In a recent revision, logic was added to handle point observations that fall outside of the clipped raster, to avoid triggering errors or recording false data. If the cell reference for a point is less than zero or is greater than the width or height of the raster, cell references are recorded but None is written as the temperature value. If 'temp_many_days' is True, None is recorded for all values for out of bounds observations.
When complete, the final raster that was pulled for the last observation is plotted to the screen, along with all of the overlay points. The 'result_list' that contains all of the data is written out to a CSV file, named with: 'temp_observations", the variable name, a label indicating single or multi day observations, and a date stamp for today's date (if the program is run multiple times on the same day, this file gets overwritten).
Three tests were conducted in QGIS to insure that the results generated from the script were accurate.
-
One of the clipped rasters was compared to the original US raster from which it was clipped, to verify that the pixel resolution is the same, and that the cells that were clipped correspond to the generated bounding box.
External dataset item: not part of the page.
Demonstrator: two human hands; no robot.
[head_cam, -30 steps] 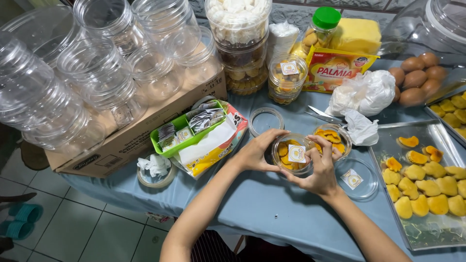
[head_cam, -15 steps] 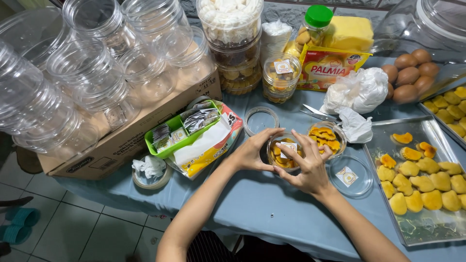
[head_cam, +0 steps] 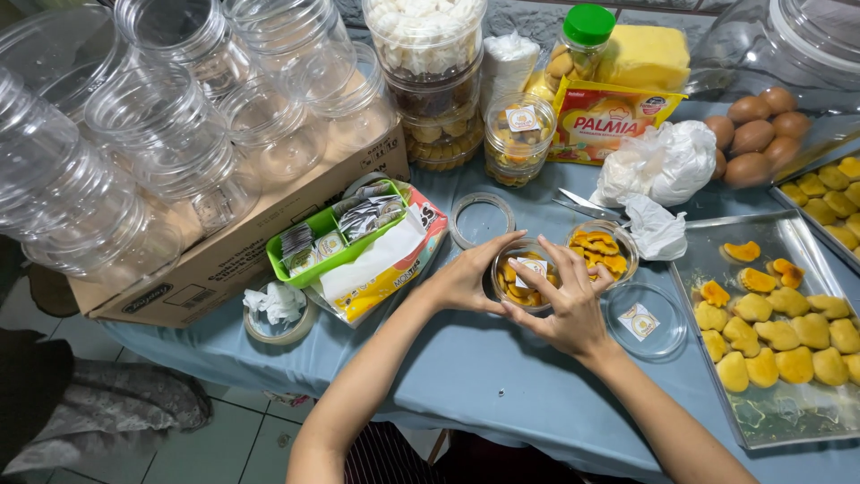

The layers (US raster, southern New England raster, bounding box shapefile, and observation shapefile) rendered and overlayed properly, in the NAD 83 CRS.
-
The script was run with 'temp_many_days' set to False, to pull observations for a single day only. The observation shapefile and rasters that corresponded to the dates of the observations were added an overlayed. The temperatures returned by the script were manually checked, by clicking on each raster cell for the appropriate date where an observation was located, checking it's temperature value, and comparing it to the temperature returned by the script. All ten in bounds sample points were verified and matched.
-
The script was run with 'temp_many_days' set to True, to pull observations for a seven day time period (observation day plus six preceding days). The relevant rasters were displayed for two specific observation points, each of the seven temperatures in the script output were checked manually against the appropriate raster for each date, and the average was calculated by hand and compared to the output. Two sample points were checked: point 'hotel' was chosen to represent a normal case with 7 days of temperature data, while point 'alfa' was chosen because it was missing rasters for given dates (observation date was 1/5/2020, and sample rasters do not precede 1/1/2020). All data points for these two observations were verified and matched. In addition, points 'foxtrot' and 'golf' were created using identical coordinates and thus are in the same grid location, but their observations dates are one day apart. The range of observations for these points matched correctly as being one day out of step, where TEMP for foxtrot (obs date 1/15) is equal to TMINUS_1 for golf (obs date 1/16, so one day before is 1/15).